Когда нас освободили, я был скелет в полном смысле этого слова, весил 30 килограммов
– Только фельдшеры, сослуживцы отца, про которых я говорил, да и то со страхом – не столько румын они боялись, сколько местных полицаев, которые могли их избить и все что угодно сделать. Но все-таки они прорывались и иногда, если их попросить, могли вместе с продуктами принести кое-какие медикаменты. А так никакой медицинской помощи, конечно, не было. Когда нас освободили, я был скелет в полном смысле этого слова, весил 30 килограммов. И тут кто-то закричал: "Ребята, горох привезли!" И хоть бы нас кто-нибудь предупредил, что сразу наедаться нельзя – нет, мы на этот горох набросились, и очень многие потом страдали. Освободили нас танкисты – танковая армия Рыбалко сделала прорыв, и однажды утром мы увидели наши танки.
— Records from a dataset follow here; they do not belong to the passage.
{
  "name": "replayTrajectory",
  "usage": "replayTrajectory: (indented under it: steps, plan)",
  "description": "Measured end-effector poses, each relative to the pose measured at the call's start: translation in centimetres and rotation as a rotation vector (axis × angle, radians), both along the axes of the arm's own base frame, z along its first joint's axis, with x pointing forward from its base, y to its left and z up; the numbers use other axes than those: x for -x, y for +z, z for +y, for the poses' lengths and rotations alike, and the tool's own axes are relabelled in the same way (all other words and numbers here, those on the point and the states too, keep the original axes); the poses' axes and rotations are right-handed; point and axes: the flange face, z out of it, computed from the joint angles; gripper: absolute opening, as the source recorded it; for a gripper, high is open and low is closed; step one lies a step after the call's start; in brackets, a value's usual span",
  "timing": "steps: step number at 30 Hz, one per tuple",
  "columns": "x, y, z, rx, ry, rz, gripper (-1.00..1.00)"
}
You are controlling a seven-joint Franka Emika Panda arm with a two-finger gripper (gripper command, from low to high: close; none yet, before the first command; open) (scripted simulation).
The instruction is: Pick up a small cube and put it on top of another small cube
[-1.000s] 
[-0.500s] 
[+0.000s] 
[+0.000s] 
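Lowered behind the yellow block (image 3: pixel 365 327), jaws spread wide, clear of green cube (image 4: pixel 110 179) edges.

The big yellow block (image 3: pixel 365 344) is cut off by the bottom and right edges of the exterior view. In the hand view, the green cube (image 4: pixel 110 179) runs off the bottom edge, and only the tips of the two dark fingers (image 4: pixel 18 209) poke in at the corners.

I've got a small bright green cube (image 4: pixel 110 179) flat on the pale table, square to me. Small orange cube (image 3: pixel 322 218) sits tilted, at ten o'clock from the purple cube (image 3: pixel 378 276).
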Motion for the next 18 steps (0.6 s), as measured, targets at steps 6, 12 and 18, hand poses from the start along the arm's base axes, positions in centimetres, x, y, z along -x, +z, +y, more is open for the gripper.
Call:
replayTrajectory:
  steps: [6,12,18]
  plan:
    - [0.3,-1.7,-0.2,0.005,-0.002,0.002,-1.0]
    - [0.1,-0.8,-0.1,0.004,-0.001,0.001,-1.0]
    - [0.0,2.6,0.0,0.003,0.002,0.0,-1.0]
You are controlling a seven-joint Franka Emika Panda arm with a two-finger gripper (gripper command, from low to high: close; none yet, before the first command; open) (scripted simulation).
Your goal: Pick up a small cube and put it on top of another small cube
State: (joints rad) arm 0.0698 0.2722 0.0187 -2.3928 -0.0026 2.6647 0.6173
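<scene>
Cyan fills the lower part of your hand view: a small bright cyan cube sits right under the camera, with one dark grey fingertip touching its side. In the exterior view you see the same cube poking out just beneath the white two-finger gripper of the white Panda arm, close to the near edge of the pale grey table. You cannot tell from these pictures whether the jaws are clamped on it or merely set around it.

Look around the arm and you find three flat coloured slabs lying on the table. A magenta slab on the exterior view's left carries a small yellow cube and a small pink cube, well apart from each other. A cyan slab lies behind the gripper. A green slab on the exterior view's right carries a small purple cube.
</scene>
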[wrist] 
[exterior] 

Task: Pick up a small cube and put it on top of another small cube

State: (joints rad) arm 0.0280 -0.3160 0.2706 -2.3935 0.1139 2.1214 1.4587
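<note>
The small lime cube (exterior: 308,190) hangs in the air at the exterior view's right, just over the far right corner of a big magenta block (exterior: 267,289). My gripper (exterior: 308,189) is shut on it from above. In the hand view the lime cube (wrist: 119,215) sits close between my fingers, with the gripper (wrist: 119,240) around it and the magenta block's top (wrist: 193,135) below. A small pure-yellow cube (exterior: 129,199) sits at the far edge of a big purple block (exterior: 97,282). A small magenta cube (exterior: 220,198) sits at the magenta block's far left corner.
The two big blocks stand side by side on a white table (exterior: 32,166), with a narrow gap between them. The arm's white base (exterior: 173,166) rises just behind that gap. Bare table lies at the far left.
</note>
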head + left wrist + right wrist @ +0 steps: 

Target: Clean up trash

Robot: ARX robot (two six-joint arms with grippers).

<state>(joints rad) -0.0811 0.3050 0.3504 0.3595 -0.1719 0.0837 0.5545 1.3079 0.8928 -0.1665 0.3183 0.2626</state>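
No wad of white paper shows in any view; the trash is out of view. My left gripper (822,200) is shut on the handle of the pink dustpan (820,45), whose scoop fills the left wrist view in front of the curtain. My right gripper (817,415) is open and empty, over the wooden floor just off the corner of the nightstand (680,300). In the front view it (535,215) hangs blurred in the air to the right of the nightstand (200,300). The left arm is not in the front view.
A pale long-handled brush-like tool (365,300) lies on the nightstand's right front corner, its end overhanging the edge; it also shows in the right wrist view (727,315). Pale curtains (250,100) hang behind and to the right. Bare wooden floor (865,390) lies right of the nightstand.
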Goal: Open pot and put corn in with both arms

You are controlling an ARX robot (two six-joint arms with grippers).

Полицаи даже не успели убежать, их, конечно, пленили, а потом судили. Тем, на чьих руках была кровь, давали "вышку", тем, кто в расстрелах не участвовал, – 25 лет.
Лев Курман прожил в гетто с июля 1941-го по март 1944 года, в 1950 году окончил школу с серебряной медалью, что давало право поступать в вуз без экзаменов. Он хотел стать врачом, но объехал все медицинские вузы Украины, и его нигде не брали под предлогом, что все места для медалистов уже закончились, а иногда вообще не брали документов. Спрашивали: а почему вы остались живы? Вы что, сотрудничали с нацистами? И только двоюродный брат, фронтовик, участник Сталинградской битвы, живший в Ленинграде, надев свои боевые награды, отправился к ректору 1-го Медицинского института и добился, чтобы Льва туда приняли. Лев Эммануилович его успешно окончил и всю жизнь проработал врачом. Все остальные члены его большой семьи, жившие в Каменец-Подольской области, Шепетовке и других местах, погибли в Холокосте.